"""
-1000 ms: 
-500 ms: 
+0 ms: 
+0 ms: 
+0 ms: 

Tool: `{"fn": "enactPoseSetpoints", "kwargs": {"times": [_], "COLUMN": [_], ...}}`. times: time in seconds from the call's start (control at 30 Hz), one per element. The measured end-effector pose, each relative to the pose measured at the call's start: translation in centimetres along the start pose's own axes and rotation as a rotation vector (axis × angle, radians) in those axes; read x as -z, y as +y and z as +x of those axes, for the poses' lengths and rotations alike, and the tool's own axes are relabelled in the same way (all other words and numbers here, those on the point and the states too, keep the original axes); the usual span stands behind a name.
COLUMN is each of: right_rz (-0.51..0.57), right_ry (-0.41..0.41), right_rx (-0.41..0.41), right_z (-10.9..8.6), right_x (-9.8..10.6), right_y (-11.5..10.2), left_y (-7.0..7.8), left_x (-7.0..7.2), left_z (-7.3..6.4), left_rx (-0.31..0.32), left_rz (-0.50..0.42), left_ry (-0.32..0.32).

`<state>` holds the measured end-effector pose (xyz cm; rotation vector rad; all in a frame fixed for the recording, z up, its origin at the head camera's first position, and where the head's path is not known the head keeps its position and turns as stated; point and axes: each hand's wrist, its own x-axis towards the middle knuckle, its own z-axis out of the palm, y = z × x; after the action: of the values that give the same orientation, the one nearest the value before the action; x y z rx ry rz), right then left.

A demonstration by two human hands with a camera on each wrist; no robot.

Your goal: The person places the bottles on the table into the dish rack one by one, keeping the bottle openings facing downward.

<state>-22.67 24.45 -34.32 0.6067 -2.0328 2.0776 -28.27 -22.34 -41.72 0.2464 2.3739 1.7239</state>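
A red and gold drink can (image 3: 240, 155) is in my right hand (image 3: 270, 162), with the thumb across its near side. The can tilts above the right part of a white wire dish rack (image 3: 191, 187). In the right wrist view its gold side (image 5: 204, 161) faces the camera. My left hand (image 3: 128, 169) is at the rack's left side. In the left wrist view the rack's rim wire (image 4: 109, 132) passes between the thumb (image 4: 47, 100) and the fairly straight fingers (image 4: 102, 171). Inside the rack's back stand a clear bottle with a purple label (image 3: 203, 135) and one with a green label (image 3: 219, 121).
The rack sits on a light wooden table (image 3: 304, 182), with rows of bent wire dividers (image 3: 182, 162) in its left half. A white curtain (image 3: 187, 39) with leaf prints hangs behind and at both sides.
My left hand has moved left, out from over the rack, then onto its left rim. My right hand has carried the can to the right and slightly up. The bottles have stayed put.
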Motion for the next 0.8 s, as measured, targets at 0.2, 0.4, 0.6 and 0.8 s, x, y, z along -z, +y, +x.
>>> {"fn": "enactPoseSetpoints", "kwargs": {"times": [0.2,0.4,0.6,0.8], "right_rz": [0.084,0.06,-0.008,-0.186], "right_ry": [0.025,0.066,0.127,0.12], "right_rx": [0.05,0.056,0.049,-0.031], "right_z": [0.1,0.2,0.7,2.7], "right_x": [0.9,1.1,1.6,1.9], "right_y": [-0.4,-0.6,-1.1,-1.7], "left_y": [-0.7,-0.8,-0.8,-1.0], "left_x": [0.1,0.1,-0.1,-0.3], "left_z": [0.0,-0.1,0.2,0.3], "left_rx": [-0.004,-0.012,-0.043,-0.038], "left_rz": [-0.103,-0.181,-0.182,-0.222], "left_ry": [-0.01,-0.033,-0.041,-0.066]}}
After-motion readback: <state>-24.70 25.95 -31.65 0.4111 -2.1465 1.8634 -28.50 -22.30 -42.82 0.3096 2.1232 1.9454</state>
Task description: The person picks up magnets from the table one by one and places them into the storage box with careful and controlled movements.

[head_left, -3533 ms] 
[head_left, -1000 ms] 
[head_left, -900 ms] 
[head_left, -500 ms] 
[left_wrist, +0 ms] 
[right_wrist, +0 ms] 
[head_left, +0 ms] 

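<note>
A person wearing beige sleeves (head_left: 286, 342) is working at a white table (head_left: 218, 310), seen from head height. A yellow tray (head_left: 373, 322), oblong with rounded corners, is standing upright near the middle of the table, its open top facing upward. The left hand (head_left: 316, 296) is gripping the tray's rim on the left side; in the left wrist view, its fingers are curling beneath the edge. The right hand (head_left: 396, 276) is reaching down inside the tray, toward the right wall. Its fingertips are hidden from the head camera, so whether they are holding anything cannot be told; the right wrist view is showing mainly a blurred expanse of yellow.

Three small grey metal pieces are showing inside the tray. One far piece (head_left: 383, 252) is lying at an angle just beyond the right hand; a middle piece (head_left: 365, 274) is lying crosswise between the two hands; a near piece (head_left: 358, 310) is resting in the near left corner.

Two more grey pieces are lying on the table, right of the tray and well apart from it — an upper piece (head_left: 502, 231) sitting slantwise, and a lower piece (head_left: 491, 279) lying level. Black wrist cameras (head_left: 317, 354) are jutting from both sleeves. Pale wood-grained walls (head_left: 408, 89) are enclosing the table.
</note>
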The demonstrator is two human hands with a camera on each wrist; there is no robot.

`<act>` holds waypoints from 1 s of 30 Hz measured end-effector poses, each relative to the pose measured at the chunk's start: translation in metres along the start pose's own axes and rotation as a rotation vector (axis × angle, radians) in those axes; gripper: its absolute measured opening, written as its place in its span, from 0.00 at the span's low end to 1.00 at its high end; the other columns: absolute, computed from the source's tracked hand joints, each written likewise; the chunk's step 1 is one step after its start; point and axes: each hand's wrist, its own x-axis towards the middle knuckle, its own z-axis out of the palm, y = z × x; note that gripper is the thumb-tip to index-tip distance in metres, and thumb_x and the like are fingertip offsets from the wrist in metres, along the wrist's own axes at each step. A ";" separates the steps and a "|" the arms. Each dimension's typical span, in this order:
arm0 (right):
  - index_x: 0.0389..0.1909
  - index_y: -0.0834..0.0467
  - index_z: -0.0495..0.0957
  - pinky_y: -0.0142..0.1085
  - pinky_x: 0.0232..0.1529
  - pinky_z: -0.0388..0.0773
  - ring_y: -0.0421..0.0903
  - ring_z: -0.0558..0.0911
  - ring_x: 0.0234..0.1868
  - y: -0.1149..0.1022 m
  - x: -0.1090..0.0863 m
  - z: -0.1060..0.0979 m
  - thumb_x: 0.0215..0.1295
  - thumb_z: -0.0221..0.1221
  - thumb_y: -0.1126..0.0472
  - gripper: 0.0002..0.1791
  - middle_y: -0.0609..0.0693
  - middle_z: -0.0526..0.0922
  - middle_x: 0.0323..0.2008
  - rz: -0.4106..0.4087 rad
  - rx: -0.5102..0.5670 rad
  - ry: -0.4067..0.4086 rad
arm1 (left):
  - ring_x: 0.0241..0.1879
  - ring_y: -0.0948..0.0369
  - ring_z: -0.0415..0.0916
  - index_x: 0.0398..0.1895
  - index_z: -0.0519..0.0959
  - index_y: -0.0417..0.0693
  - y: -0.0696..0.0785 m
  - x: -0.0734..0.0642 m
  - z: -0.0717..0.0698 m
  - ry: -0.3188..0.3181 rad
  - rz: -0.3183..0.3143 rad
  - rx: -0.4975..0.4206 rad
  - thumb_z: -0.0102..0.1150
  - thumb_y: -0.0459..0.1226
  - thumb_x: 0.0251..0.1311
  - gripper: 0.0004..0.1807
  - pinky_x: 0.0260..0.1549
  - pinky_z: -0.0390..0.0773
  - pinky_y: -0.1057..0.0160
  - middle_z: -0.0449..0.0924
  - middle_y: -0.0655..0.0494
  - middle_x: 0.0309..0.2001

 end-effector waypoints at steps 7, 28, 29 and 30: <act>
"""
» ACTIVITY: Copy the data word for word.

» EXERCISE SOLUTION:
-1000 ms: 
-500 ms: 
+0 ms: 
+0 ms: 
+0 ms: 

Tool: `{"fn": "enactPoseSetpoints", "kwargs": {"times": [_], "COLUMN": [_], ...}}`. times: time in seconds from the call's start (control at 30 Hz), one per element. The measured end-effector pose, each relative to the pose measured at the call's start: translation in centimetres along the start pose's own axes and rotation as a rotation vector (axis × angle, radians) in those axes; read x as -z, y as +y and z as +x of those axes, for the poses' lengths and rotations alike, and the tool's own axes are relabelled in the same way (all other words and numbers here, those on the point and the states too, keep the original axes); the usual span stands behind a name.
COLUMN is each of: right_rz (-0.51..0.57), right_ry (-0.41..0.41), right_rx (-0.41..0.41), right_z (-10.9..8.6), right_x (-9.8..10.6), right_y (-11.5..10.2), left_y (-7.0..7.8), left_x (-7.0..7.2), left_z (-7.3..6.4), left_rx (-0.31..0.32), left_rz (-0.50..0.42), left_ry (-0.32..0.32).

`<state>` holds the measured end-effector pose (xyz cm; rotation vector rad; all in a frame fixed for the recording, z up, its origin at the head camera's first position, and where the head's path is not known the head keeps its position and turns as stated; point and axes: each hand's wrist, its own x-axis towards the middle knuckle, its own z-axis out of the palm, y = z × x; after the action: of the values that give the same orientation, the one nearest the value before the action; x y z rx ry rz), right then left.

A demonstration by two human hands with a camera on each wrist; no robot.

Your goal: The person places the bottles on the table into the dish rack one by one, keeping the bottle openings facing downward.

<state>-22.67 24.45 -34.32 0.6067 -2.0328 2.0776 -28.27 -22.34 -41.72 0.2464 2.3739 1.7239</state>
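A red and gold drink can (image 3: 240, 155) is in my right hand (image 3: 270, 162), with the thumb across its near side. The can tilts above the right part of a white wire dish rack (image 3: 191, 187). In the right wrist view its gold side (image 5: 204, 161) faces the camera. My left hand (image 3: 128, 169) is at the rack's left side. In the left wrist view the rack's rim wire (image 4: 109, 132) passes between the thumb (image 4: 47, 100) and the fairly straight fingers (image 4: 102, 171). Inside the rack's back stand a clear bottle with a purple label (image 3: 203, 135) and one with a green label (image 3: 219, 121).
The rack sits on a light wooden table (image 3: 304, 182), with rows of bent wire dividers (image 3: 182, 162) in its left half. A white curtain (image 3: 187, 39) with leaf prints hangs behind and at both sides.
My left hand has moved left, out from over the rack, then onto its left rim. My right hand has carried the can to the right and slightly up. The bottles have stayed put.
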Motion for the next 0.8 s, as measured, targets at 0.2, 0.4, 0.6 and 0.8 s, x, y, z along -z, +y, +x.
>>> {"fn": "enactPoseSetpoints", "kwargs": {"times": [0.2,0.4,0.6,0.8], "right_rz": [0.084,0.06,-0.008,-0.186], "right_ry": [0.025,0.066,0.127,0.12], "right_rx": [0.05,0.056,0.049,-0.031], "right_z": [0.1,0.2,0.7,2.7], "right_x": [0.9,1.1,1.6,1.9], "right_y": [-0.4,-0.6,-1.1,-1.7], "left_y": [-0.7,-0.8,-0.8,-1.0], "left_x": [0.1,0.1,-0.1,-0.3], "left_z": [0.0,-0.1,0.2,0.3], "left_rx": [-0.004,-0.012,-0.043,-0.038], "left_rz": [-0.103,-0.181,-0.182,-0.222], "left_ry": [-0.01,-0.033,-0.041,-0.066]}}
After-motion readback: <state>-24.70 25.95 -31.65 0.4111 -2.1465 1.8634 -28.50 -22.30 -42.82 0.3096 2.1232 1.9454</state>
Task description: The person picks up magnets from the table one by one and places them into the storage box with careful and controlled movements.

[head_left, -3533 ms] 
[head_left, -1000 ms] 
[head_left, -900 ms] 
[head_left, -500 ms] 
[left_wrist, +0 ms] 
[right_wrist, +0 ms] 
[head_left, +0 ms] 

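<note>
A person wearing beige sleeves (head_left: 286, 342) is working at a white table (head_left: 218, 310), seen from head height. A yellow tray (head_left: 373, 322), oblong with rounded corners, is standing upright near the middle of the table, its open top facing upward. The left hand (head_left: 316, 296) is gripping the tray's rim on the left side; in the left wrist view, its fingers are curling beneath the edge. The right hand (head_left: 396, 276) is reaching down inside the tray, toward the right wall. Its fingertips are hidden from the head camera, so whether they are holding anything cannot be told; the right wrist view is showing mainly a blurred expanse of yellow.

Three small grey metal pieces are showing inside the tray. One far piece (head_left: 383, 252) is lying at an angle just beyond the right hand; a middle piece (head_left: 365, 274) is lying crosswise between the two hands; a near piece (head_left: 358, 310) is resting in the near left corner.

Two more grey pieces are lying on the table, right of the tray and well apart from it — an upper piece (head_left: 502, 231) sitting slantwise, and a lower piece (head_left: 491, 279) lying level. Black wrist cameras (head_left: 317, 354) are jutting from both sleeves. Pale wood-grained walls (head_left: 408, 89) are enclosing the table.
</note>
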The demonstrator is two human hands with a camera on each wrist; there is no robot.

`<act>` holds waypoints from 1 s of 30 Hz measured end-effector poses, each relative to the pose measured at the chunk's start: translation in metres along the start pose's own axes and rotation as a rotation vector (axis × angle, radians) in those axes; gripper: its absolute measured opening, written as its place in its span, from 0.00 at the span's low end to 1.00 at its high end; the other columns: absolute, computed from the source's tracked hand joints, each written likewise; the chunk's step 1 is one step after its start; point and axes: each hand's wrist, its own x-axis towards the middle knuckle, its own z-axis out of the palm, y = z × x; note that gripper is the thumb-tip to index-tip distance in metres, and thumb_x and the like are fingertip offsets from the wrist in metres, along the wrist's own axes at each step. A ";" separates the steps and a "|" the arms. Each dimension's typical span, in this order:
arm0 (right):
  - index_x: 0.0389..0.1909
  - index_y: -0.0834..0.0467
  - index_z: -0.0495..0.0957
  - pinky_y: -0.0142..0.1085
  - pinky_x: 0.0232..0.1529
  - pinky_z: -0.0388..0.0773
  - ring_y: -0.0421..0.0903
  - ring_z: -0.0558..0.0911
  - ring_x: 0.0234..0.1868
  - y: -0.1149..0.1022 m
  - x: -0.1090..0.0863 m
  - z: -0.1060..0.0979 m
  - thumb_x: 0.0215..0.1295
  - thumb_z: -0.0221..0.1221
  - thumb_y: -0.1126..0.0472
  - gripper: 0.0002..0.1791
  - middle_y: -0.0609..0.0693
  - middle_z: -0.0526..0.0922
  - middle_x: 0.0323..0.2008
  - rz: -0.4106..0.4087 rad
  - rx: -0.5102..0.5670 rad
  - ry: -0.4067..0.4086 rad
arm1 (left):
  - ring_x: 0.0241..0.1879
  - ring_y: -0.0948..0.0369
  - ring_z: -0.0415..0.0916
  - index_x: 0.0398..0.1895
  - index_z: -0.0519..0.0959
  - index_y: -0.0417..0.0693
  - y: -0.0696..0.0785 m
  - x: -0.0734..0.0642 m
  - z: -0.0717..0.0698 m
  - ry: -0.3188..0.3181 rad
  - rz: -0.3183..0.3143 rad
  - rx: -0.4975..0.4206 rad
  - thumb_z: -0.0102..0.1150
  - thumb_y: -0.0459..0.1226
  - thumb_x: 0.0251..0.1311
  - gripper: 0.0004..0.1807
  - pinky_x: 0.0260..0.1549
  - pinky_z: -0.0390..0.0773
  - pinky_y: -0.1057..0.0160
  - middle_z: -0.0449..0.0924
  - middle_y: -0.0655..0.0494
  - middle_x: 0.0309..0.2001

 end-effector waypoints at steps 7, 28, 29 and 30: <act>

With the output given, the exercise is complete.